Directions:
All entries should be copied exactly, none left out.

Information:

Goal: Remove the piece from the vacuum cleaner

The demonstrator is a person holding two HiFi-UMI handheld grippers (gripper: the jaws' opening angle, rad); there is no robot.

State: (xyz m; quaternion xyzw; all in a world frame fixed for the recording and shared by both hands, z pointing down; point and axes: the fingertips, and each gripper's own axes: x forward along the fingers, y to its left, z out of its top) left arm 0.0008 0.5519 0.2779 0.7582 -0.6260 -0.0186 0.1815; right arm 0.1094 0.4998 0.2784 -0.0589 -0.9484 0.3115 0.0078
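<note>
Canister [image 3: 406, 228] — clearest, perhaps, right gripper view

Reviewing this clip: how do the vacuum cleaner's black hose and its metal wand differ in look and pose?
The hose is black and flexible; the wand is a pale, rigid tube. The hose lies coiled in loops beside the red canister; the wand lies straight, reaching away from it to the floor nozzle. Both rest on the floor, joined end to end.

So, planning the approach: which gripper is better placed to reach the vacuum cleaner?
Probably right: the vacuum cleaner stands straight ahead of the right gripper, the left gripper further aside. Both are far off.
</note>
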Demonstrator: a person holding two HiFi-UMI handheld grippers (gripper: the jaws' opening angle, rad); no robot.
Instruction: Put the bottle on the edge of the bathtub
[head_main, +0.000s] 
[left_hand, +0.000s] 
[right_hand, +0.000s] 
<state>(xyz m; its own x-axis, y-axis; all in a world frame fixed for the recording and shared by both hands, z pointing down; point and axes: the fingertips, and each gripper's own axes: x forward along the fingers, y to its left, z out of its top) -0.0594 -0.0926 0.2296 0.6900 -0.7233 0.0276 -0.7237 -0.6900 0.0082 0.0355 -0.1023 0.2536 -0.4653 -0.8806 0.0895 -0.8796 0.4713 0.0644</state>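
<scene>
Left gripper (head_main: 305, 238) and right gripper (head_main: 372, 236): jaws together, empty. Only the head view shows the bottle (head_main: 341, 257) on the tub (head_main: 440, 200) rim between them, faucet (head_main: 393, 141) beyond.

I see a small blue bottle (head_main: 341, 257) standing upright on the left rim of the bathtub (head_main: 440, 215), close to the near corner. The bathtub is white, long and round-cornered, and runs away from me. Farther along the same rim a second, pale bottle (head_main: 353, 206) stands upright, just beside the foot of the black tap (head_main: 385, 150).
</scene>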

Exercise solution:
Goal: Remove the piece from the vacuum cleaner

The demonstrator is a person holding two HiFi-UMI handheld grippers (gripper: the jaws' opening angle, rad); there is no robot.

State: (xyz m; quaternion xyzw; all in a world frame fixed for the recording and shared by both hands, z pointing down; point and axes: the fingertips, and each gripper's own axes: x forward along the fingers, y to its left, z out of its top) left arm 0.0008 0.5519 0.2779 0.7582 -0.6260 -0.0186 0.1815; right arm 0.1094 0.4998 0.2784 -0.0589 -0.9484 0.3115 0.0078
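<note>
Canister [image 3: 406, 228] — clearest, perhaps, right gripper view

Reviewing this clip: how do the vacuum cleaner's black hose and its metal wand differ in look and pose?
The hose is black and flexible; the wand is a pale, rigid tube. The hose lies coiled in loops beside the red canister; the wand lies straight, reaching away from it to the floor nozzle. Both rest on the floor, joined end to end.

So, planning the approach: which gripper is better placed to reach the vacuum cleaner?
Probably right: the vacuum cleaner stands straight ahead of the right gripper, the left gripper further aside. Both are far off.
</note>
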Demonstrator: a person holding two HiFi-UMI handheld grippers (gripper: the jaws' opening angle, rad); no robot.
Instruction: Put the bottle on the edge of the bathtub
[head_main, +0.000s] 
[left_hand, +0.000s] 
[right_hand, +0.000s] 
<state>(xyz m; its own x-axis, y-axis; all in a world frame fixed for the recording and shared by both hands, z pointing down; point and axes: the fingertips, and each gripper's own axes: x forward along the fingers, y to its left, z out of its top) -0.0594 -0.0926 0.2296 0.6900 -0.7233 0.0276 -0.7237 -0.6900 0.0082 0.0355 -0.1023 0.2536 -0.4653 -0.8806 0.0895 -0.8796 0.4713 0.0644</state>
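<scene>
Left gripper (head_main: 305, 238) and right gripper (head_main: 372, 236): jaws together, empty. Only the head view shows the bottle (head_main: 341, 257) on the tub (head_main: 440, 200) rim between them, faucet (head_main: 393, 141) beyond.

I see a small blue bottle (head_main: 341, 257) standing upright on the left rim of the bathtub (head_main: 440, 215), close to the near corner. The bathtub is white, long and round-cornered, and runs away from me. Farther along the same rim a second, pale bottle (head_main: 353, 206) stands upright, just beside the foot of the black tap (head_main: 385, 150).
</scene>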

No more output is expected.